Dr. Sanders suggests, somewhat reluctantly, that Detective Davis demonstrate his mother's accent, since he can't actually speak it accurately himself anymore. So Detective Davis does as they digress a bit about Mrs. Sanders's accent, and how she wants Detective Davis to call her by her first name, and how that clearly isn't something he'll ever actually do because he still has manners. Apparently Katie's kids consider her a sort of honorary grandmother and call her "Sandmom", which is honestly pretty excellent, and Detective Davis will teasingly call her that when he's cornered.

And the accent sounds pretty enough, but Dr. Sanders adds another page, even though he didn't write anything this time, and he frowns when Detective Davis straightens it.

Jonathan lowers his head a little to look like he's paying _tons_ of attention to his sketching, because something's going on here and he doesn't understand what it is.

They talk about how Dr. Sanders used national news and British shows on PBS to try to change his own accent, and another blank page gets added and straightened. Tulane for college and another page. Rudimentary study of Hebrew and Yiddish there and another page. Philadelphia for grad school and another page. More extensive Hebrew-and-Yiddish exposure while in Philadelphia and —

— and Dr. Sanders takes what's left of his sheaf of paper and deliberately drops it on the floor, all over his feet, holding it by the edge and releasing pressure gradually so the pages flutter and spread out on the way.

Detective Davis kind of twitches and goes very still.

That wasn't a flinch. If he had flinched, Jonathan would be _furious_ right now, but it wasn't, so he's not.

Yet.

But he _doesn't understand_ , and he watches very carefully.

"We need to talk about this," Dr. Sanders says.

"No," Detective Davis says, closing his eyes, "we don't."

The papers are still on the floor. They seem to be making this place … buzz, somehow, very very slightly, below the edge of hearing.

"Yes, we do," Dr. Sanders insists. "I can't know what you won't tell me, and it's _hurting you_."

Jonathan's pencil snaps.


	10. Know Thyself

"You're scaring the children, _darling_ ," Detective Davis says through his teeth. He makes himself take a deep breath, opens his eyes, and tells Jonathan, "It's not what you're thinking. He's just being dramatic about the natural adjustments that are necessary when a … slightly untidy person and a neat —"

"A clutter conqueror," Dr. Sanders says firmly. Jonathan can't get his knee to stop bouncing.

"A _neat freak_ ," Detective Davis insists, "live together."

Dr. Sanders mutters, "Unnecessarily pejorative."

"Can't you just pick up after, then?" Jonathan asks. He feels so _jittery_ and that buzzing is not helping anything. "Like I do with Chris?"

"I do," Detective Davis says. "And it's _absolutely fine_."

"It is _not_ , because you've been doing it every single day for _fifteen years_ , and you've never once asked me to try. Not once."

That doesn't seem like such a big deal. Jonathan has been picking up after Chris as long as he can remember, which means it's probably been almost as long as that.

He did kind of hope he'd eventually get a break from it, though. And why can't he sit even a little bit still anymore?

"It's not every day, and I have too asked."

And that _buzzing_ needs to _stop_.

"Forgive me for not accounting for the occasional days I've been away or you've been on soul-crushing undercover assignments. Mentioning approximately once a _year_ that I could find things more easily if I put them away properly in the first place isn't even passive-aggressive, Jonathan." He means Detective Davis, not the younger Jonathan, who feels like he's about to vibrate out of his skin. "It's just _passive_. If I haven't picked up the hint in _fifteen years_ , I clearly am never going to."

"Which is _fine_ because I can just —"

"Please can I pick up the papers?" Jonathan blurts. The two of them are in the way so he has to ask first but if he could just make that buzzing stop maybe he could _think_ for half a second. "Please?"
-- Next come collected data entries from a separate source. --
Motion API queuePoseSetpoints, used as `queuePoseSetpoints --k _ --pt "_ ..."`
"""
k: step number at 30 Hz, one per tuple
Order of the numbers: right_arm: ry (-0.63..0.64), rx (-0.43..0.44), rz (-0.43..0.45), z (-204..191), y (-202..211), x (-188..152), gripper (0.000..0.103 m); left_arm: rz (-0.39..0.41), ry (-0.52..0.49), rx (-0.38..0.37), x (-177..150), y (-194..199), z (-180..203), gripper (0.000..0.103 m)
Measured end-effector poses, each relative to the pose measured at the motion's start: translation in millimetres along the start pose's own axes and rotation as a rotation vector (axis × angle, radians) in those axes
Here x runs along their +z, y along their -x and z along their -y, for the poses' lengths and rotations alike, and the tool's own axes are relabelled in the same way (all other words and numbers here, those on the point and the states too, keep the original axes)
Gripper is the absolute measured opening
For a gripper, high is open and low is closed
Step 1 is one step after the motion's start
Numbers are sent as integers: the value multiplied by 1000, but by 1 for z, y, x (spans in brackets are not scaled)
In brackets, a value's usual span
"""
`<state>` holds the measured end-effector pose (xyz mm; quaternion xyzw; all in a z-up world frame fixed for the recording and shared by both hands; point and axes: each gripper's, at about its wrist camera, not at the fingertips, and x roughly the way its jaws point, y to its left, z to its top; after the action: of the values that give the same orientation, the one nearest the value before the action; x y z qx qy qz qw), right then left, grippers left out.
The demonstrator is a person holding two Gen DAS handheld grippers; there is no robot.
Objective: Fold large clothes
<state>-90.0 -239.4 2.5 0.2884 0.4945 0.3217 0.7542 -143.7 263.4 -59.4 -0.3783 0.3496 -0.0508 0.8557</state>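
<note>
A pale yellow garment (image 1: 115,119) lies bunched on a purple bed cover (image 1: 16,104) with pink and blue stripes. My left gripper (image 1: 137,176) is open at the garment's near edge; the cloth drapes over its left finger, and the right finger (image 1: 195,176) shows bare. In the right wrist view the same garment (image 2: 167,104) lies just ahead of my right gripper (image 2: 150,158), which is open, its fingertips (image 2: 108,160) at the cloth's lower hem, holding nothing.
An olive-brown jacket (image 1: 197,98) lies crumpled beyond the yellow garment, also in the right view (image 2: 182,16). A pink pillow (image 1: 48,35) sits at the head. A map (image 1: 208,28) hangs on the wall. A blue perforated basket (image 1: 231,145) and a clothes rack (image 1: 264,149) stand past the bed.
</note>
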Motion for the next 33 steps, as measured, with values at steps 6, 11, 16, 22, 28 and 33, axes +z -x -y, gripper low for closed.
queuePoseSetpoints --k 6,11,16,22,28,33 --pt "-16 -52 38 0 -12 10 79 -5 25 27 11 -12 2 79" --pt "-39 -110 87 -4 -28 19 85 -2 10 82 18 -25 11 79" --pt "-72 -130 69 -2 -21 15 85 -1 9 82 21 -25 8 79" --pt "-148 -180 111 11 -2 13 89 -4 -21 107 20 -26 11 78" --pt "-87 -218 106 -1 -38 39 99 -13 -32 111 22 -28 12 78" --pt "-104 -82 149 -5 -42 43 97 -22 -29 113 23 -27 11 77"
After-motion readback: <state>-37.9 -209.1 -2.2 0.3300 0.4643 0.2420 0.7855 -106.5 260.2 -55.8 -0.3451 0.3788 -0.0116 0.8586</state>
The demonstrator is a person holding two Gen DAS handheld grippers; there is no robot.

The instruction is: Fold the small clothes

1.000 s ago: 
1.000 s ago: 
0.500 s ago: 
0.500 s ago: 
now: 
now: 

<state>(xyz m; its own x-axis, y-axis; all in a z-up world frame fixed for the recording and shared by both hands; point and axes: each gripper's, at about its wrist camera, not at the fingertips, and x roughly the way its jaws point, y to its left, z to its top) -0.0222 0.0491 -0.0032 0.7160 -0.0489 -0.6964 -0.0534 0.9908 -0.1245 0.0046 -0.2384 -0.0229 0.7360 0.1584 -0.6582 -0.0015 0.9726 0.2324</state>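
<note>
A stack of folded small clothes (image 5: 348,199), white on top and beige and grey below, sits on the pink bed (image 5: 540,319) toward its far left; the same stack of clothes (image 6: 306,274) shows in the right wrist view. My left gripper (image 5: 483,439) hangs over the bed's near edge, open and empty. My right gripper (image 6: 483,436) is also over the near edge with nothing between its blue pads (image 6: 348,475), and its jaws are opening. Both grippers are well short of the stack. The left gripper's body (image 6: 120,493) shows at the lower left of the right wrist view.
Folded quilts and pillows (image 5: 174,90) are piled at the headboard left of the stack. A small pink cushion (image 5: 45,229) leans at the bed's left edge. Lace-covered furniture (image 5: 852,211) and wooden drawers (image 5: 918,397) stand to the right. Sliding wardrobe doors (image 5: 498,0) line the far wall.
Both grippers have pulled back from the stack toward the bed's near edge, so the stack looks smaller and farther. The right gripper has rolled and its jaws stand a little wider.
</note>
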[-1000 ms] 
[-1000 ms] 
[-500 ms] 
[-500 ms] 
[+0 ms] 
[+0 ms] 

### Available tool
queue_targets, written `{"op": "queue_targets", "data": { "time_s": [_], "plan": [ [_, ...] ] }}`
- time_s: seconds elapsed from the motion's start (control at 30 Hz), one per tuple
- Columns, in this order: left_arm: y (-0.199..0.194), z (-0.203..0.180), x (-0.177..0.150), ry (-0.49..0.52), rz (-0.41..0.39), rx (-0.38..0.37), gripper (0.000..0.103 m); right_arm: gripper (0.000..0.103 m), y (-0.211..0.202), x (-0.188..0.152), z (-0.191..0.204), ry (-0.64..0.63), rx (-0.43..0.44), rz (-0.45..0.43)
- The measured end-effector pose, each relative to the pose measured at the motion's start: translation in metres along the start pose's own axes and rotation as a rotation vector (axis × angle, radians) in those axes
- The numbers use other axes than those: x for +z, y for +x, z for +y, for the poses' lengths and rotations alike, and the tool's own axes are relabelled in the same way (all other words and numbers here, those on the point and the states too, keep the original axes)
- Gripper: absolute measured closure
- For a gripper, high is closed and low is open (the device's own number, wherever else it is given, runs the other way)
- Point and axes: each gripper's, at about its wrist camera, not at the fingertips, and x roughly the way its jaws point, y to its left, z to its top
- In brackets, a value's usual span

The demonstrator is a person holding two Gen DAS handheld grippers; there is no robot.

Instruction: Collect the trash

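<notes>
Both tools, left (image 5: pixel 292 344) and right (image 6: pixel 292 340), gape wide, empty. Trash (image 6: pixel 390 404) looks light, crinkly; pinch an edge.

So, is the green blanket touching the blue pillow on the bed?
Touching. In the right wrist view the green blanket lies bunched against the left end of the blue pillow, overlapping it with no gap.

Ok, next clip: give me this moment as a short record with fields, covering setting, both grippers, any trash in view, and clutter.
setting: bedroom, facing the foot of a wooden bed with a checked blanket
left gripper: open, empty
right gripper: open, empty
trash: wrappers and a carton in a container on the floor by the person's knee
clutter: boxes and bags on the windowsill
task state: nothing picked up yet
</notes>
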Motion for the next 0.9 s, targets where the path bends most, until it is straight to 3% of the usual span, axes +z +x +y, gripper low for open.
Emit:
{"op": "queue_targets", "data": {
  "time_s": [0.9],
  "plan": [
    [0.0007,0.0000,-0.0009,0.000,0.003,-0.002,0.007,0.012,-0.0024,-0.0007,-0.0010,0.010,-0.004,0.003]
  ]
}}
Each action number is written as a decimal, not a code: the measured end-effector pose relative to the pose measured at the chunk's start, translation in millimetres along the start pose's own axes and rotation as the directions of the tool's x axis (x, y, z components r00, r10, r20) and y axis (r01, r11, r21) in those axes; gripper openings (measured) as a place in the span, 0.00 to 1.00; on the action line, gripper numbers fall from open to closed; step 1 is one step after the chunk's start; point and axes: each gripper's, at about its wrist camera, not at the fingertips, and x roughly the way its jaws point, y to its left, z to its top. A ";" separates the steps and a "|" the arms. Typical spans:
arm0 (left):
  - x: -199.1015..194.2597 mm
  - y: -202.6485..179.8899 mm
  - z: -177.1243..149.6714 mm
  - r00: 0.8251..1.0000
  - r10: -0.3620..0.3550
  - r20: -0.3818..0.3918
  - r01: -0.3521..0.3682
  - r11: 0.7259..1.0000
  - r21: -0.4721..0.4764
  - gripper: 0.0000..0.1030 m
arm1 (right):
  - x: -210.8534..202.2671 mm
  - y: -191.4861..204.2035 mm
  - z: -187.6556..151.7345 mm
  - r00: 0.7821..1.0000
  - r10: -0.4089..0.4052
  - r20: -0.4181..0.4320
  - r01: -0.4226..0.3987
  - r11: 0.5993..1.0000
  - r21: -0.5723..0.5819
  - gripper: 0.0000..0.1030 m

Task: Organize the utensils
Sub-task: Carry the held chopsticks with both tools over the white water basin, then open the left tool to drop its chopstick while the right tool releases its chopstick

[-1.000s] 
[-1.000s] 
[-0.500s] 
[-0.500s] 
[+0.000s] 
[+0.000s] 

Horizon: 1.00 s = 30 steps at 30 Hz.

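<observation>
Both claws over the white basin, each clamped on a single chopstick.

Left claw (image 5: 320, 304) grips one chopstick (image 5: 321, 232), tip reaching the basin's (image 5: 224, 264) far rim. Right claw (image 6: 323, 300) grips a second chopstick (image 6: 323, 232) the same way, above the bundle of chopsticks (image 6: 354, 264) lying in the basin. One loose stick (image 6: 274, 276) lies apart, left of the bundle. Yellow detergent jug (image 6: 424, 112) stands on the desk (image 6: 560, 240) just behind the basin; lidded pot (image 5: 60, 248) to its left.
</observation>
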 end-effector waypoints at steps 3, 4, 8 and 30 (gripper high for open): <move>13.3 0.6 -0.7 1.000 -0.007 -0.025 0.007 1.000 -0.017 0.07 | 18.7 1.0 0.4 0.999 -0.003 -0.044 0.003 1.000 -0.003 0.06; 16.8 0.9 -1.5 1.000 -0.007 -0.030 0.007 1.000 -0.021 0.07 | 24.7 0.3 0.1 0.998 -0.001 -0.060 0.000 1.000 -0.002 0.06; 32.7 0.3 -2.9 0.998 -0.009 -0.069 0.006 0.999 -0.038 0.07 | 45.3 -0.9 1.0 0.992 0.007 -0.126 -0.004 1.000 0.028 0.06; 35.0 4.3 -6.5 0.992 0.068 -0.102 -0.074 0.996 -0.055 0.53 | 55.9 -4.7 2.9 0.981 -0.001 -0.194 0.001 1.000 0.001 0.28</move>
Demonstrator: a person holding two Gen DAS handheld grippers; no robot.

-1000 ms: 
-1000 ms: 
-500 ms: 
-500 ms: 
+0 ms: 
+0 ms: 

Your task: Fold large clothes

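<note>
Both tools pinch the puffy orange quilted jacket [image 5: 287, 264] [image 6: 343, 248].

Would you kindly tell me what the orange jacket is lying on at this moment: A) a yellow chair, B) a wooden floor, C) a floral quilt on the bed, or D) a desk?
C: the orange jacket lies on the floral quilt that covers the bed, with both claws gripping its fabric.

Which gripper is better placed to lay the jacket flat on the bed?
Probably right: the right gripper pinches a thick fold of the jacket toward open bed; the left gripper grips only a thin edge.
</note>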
Dr. Sanders takes one look at his expression and hastily pushes himself forward so he can grab the papers from the floor. He shoves them at Detective Davis for collection, and then once he's gotten them all, Detective Davis helps him sit back up straight before turning his attention to fixing the papers themselves into something more orderly. Just getting them off the floor was enough to make the wretched buzzing quit, though.

"I'm sorry," Dr. Sanders tells Jonathan, who is a little busy _not_ flopping back on the floor in relief because he'd just brain himself on a bookcase if he tried. "I didn't realize you would be affected, too. I didn't think. Are you all right?"

"Yes, sir. I'm sorry. Thank you."

Dr. Sanders then looks over at Detective Davis, his mouth going tight. "You were saying it doesn't hurt you?"

"It didn't really _hurt_ ," Jonathan says quickly, because he doesn't want to go through _that_ whole thing again and he doesn't like Detective Davis's expression. "I just couldn't _think_ , because of the buzzing."

Dr. Sanders doesn't seem to know what he means, but Detective Davis winces very slightly.

"A few papers don't usually bother me that much," Jonathan points out. He'd never survive high school if they did. "Why was it so bad?"

"Because …" Detective Davis sighs. "The world is messy, and that's mostly fine, right? Nature is _supposed_ to be messy, so that doesn't bug us. Same with language. People-stuff is more complicated — kids make messes and they're supposed to, you know? But stuff that _should_ be orderly, like books and papers, or things that should be put away and just aren't … it's … distracting. Having that stuff back in order helps. I don't mean sterility, that's terrible —"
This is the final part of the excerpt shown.